● WHAT IS BEING ASKED: A word-for-word transcription of all the data is required.

+++ INFORMATION SUPPLIED +++

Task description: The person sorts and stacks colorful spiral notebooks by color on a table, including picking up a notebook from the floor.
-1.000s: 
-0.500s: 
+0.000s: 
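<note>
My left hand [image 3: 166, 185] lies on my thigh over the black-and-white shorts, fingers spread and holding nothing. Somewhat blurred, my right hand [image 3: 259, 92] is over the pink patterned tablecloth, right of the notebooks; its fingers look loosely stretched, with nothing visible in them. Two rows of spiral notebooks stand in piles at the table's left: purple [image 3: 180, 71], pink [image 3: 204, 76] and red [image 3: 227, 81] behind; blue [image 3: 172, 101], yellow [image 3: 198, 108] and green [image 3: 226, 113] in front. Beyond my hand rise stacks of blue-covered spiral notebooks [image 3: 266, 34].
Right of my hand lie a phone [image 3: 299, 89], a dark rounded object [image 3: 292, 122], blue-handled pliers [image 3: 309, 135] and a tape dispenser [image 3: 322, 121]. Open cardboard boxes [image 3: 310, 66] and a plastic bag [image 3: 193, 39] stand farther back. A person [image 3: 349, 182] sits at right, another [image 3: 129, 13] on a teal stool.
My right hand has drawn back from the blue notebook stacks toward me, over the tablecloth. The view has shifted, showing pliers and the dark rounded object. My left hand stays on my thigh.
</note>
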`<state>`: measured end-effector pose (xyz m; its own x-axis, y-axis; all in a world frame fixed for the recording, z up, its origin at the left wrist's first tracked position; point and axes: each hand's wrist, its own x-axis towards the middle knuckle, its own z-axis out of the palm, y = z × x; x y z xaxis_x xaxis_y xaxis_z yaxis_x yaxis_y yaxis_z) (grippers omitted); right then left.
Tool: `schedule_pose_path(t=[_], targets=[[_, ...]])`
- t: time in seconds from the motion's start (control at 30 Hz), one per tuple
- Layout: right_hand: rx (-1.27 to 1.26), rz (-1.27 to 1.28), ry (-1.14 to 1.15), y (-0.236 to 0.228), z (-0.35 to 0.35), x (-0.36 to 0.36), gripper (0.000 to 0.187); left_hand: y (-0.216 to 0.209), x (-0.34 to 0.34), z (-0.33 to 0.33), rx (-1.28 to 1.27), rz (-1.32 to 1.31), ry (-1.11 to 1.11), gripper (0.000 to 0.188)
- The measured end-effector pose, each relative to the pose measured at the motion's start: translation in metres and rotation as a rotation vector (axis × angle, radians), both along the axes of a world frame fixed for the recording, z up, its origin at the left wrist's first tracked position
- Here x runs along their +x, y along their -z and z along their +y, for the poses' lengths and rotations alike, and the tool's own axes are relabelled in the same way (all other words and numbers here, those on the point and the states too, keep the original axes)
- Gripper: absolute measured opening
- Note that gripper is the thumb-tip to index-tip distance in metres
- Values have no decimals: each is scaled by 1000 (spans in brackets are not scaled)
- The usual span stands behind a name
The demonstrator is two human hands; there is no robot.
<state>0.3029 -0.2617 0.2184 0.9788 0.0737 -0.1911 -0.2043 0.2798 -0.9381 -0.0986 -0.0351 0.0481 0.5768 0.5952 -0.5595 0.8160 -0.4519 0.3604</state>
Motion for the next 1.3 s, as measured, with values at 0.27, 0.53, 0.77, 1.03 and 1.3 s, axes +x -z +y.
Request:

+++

● RESULT BELOW:
Task description: The person sorts and stacks colorful spiral notebooks by color on a table, including picking up a notebook from the floor.
-1.000s: 
-0.500s: 
+0.000s: 
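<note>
My left hand [image 3: 166, 185] lies on my thigh over the black-and-white shorts, fingers spread and holding nothing. Somewhat blurred, my right hand [image 3: 259, 92] is over the pink patterned tablecloth, right of the notebooks; its fingers look loosely stretched, with nothing visible in them. Two rows of spiral notebooks stand in piles at the table's left: purple [image 3: 180, 71], pink [image 3: 204, 76] and red [image 3: 227, 81] behind; blue [image 3: 172, 101], yellow [image 3: 198, 108] and green [image 3: 226, 113] in front. Beyond my hand rise stacks of blue-covered spiral notebooks [image 3: 266, 34].
Right of my hand lie a phone [image 3: 299, 89], a dark rounded object [image 3: 292, 122], blue-handled pliers [image 3: 309, 135] and a tape dispenser [image 3: 322, 121]. Open cardboard boxes [image 3: 310, 66] and a plastic bag [image 3: 193, 39] stand farther back. A person [image 3: 349, 182] sits at right, another [image 3: 129, 13] on a teal stool.
My right hand has drawn back from the blue notebook stacks toward me, over the tablecloth. The view has shifted, showing pliers and the dark rounded object. My left hand stays on my thigh.
</note>
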`<state>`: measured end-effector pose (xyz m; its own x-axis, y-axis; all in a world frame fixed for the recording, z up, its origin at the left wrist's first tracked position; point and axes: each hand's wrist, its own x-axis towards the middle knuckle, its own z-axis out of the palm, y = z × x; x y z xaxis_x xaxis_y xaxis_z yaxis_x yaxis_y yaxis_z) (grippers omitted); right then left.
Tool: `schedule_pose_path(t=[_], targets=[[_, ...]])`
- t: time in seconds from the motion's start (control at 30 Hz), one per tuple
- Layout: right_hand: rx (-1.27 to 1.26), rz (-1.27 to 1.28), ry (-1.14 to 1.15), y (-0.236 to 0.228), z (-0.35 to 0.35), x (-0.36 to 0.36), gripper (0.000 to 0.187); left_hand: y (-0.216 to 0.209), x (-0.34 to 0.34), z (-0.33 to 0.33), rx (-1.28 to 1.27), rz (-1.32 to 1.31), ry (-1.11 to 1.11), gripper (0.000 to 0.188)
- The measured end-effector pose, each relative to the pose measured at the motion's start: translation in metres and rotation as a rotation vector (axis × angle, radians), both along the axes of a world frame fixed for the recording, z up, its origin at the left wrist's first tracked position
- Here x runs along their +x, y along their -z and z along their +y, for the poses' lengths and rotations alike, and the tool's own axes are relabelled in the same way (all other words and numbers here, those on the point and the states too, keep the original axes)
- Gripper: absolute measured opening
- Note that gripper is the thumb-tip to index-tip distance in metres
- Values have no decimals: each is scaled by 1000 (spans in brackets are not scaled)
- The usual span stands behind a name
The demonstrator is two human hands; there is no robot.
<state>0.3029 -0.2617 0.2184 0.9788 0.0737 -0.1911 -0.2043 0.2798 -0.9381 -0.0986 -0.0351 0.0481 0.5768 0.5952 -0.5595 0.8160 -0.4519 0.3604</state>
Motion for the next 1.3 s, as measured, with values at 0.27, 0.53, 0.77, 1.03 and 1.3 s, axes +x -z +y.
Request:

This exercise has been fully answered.